Paclitaxel is a complex agent in the class of drugs known as taxanes. Its major toxic effects include bone marrow suppression, alopecia, myalgias, arthralgias, and hypersensitivity reactions (29). The most common dose-limiting toxicity is granulocytopenia, although with certain schedules the limiting toxicity is peripheral sensory neuropathy. The drug is active in cancers of the ovary, endometrium, cervix, and breast.
Table 3.15 Topoisomerase-1 Inhibitors
A second taxane, docetaxel, is also active in cancers of the ovary, endometrium, and breast (30). The dose-limiting toxicity of docetaxel is bone marrow suppression, principally neutropenia. Hypersensitivity reactions are also observed.
This class of antineoplastic agent exerts its cytotoxic effect through inhibition of the enzyme topoisomerase-1 (Table 3.15) (31). This is a critically important enzyme in DNA replication, repair, and transcription. Topoisomerase-1 inhibitors bind to the enzyme-DNA complex, leading to permanent strand breaks and cell death.
Topotecan, the first topoisomerase-1 inhibitor approved for clinical use in the United States, is active in platinum-refractory ovarian cancer and cervical cancer. The major toxicity of the agent is bone marrow suppression. The drug was developed for administration on a 5-day schedule but is frequently utilized on an more convenient weekly schedule. An oral formulation of the drug is currently undergoing investigation.
Irinotecan, a second topoisomerase-1 inhibitor, has revealed activity in both cancers of the ovary and cervix (31).
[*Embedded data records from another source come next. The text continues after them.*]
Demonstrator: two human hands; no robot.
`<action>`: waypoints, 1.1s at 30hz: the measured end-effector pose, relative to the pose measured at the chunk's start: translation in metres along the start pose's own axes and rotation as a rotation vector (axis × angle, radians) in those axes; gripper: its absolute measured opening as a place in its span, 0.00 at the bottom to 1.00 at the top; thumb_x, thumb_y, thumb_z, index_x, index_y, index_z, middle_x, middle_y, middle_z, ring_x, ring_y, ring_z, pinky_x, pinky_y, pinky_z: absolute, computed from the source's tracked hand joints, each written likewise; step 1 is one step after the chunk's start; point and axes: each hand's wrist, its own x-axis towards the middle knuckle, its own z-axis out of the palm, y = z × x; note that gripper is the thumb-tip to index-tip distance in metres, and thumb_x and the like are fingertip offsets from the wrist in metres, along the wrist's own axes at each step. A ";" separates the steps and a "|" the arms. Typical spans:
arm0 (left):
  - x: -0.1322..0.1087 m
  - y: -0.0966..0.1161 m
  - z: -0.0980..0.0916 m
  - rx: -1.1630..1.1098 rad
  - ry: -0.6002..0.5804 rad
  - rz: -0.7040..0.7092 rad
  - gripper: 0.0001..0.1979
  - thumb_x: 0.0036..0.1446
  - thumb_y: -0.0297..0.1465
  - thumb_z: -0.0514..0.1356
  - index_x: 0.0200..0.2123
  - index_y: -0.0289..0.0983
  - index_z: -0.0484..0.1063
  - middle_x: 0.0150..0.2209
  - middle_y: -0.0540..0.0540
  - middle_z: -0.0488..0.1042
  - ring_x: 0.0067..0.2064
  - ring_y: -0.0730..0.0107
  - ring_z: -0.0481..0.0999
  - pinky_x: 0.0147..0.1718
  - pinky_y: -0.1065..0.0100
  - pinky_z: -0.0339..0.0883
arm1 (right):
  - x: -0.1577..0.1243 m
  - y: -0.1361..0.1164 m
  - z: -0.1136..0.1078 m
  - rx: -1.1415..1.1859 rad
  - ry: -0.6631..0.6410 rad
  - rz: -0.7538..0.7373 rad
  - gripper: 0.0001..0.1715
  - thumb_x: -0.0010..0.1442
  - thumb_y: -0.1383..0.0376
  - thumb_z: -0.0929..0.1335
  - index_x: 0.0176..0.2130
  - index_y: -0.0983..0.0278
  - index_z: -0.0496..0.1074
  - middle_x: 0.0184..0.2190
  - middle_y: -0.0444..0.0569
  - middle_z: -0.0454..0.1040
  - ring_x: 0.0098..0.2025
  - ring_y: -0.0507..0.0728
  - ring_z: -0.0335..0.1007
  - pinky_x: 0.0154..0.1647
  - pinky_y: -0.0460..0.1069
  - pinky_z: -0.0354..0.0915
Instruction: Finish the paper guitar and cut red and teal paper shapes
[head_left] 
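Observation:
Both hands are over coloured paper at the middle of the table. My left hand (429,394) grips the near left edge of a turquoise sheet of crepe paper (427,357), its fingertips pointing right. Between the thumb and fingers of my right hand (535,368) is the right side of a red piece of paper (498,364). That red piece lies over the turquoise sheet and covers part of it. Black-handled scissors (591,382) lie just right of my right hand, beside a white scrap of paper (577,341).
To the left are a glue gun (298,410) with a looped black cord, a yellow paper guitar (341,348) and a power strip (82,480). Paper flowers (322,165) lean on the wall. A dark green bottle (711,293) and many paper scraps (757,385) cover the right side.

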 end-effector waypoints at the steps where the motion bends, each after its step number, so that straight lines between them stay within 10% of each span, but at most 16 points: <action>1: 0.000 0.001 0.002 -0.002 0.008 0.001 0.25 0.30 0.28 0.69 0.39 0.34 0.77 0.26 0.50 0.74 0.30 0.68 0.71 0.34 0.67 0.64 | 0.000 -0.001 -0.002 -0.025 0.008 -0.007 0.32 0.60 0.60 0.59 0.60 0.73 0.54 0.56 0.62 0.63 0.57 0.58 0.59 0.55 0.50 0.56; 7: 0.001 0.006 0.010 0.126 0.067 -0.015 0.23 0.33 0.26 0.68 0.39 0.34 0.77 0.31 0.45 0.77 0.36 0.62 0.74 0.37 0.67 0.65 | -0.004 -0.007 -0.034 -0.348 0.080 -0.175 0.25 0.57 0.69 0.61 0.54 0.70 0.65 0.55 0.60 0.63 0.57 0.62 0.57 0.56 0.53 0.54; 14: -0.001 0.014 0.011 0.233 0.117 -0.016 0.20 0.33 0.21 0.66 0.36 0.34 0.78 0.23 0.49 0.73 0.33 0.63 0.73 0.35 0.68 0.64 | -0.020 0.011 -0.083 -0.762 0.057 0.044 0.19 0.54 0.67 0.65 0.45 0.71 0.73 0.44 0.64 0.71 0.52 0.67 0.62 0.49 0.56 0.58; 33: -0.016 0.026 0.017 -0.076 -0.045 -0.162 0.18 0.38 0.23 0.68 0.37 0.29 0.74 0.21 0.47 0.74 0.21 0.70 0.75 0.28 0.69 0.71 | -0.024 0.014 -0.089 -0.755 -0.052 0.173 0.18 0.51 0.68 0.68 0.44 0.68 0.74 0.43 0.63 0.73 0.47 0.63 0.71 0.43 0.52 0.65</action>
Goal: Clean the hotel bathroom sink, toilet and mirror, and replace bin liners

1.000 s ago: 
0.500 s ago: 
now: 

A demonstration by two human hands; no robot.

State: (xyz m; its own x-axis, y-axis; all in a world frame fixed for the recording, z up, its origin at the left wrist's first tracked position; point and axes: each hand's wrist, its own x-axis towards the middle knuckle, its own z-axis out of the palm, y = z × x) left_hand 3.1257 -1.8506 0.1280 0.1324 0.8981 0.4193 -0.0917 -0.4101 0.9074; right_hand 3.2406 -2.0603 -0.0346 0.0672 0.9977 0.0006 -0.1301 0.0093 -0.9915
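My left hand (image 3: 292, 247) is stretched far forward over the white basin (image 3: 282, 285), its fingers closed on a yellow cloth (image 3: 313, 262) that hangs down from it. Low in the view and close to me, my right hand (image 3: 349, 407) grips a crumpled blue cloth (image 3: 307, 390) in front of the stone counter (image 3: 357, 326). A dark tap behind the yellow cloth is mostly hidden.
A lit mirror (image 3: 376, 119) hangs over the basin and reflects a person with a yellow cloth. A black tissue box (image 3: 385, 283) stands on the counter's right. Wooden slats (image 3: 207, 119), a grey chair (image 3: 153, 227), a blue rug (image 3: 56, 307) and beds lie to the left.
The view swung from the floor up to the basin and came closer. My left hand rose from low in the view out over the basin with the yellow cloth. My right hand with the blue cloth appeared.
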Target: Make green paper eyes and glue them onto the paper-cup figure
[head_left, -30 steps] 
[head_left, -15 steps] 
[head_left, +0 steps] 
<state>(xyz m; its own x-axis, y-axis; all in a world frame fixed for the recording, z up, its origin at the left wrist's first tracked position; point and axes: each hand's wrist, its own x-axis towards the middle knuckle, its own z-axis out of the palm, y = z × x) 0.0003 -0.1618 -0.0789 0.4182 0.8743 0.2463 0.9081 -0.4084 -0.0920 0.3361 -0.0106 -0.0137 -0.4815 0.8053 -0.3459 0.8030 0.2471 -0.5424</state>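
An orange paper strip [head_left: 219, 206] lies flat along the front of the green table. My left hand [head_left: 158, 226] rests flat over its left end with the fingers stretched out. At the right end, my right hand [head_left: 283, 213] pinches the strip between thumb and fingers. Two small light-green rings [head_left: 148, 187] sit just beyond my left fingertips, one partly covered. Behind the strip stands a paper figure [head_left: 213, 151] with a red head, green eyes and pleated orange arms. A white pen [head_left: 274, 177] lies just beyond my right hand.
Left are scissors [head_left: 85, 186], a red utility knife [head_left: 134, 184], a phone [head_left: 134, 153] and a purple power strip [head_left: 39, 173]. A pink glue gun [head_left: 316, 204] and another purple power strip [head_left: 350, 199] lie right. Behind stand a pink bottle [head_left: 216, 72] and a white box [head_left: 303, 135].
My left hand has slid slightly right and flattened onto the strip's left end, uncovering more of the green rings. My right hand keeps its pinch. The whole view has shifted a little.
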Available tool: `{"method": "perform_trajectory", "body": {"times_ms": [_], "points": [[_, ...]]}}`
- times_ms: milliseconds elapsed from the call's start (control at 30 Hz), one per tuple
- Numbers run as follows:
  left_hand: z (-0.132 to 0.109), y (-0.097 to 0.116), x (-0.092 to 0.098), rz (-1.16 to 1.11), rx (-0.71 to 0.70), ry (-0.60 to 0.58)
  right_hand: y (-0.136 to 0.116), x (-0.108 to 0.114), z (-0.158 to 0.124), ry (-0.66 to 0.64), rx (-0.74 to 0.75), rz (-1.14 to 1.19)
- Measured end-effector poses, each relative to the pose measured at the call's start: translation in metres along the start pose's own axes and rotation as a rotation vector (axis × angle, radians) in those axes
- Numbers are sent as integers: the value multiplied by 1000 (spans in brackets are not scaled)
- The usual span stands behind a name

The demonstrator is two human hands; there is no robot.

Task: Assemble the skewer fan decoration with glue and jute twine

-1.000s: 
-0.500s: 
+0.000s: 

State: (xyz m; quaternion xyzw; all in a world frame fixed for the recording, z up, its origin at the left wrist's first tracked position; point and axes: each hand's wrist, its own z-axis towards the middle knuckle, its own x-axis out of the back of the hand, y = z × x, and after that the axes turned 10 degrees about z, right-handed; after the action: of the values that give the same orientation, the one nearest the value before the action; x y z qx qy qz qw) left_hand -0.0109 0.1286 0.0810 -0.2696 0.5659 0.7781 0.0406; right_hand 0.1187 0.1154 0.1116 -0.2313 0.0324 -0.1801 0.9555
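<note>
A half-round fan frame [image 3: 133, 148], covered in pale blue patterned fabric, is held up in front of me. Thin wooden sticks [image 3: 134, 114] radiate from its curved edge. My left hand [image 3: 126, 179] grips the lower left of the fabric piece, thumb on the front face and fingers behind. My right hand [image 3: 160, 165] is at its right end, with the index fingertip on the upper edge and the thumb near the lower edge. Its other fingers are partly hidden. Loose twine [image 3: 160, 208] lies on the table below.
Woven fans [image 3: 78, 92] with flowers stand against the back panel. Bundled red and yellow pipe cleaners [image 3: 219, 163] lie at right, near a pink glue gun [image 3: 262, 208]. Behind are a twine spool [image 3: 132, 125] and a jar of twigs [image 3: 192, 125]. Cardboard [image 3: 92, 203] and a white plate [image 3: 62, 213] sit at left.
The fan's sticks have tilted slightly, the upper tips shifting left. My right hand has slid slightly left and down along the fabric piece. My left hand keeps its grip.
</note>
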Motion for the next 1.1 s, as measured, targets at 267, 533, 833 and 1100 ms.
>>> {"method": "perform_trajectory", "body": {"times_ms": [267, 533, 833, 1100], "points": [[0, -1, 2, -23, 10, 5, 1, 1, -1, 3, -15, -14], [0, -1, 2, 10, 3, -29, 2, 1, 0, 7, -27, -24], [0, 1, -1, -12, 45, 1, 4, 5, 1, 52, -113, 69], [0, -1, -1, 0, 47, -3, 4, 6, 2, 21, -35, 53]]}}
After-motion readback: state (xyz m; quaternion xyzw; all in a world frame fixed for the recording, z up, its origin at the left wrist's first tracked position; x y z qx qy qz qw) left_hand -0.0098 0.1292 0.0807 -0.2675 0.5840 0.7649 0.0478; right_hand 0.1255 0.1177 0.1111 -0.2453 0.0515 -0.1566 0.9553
The major side effects of the agent are bone marrow suppression and diarrhea.
There are additional agents that are employed in the management of gynecologic malignancies (Table 3.16).
Of particular interest are a group of agents currently classified as being antiangiogenic drugs (e.g., bevacizumab) that appear to exert their biological effects on either the normal or abnormal blood vessels delivering nutrients to the malignancy (20,32). To date, experience with this class of drugs in the management of gynecologic malignancies is limited, but existing data suggest these agents may ultimately play an important role in routine disease management.
New Drug Trials
A number of chemotherapeutic agents have been studied experimentally but are not commercially available. Many of these agents have already demonstrated activity against human tumors, but sufficient evidence to allow human experimentation has not yet been acquired. In addition, many investigational agents are being studied in phase I and phase II trials.
Table 3.16 Miscellaneous Agent
Phase I Trials These studies define the spectrum of toxicity of a new chemotherapeutic agent and are complete when the dose-limiting toxicity of any particular dose and schedule has been defined.
Phase II Trials These studies usually use the dose established from phase I trials and apply this dose and schedule to selected tumor types of importance.
Phase III Trials These studies compare one effective treatment with another in a randomized fashion.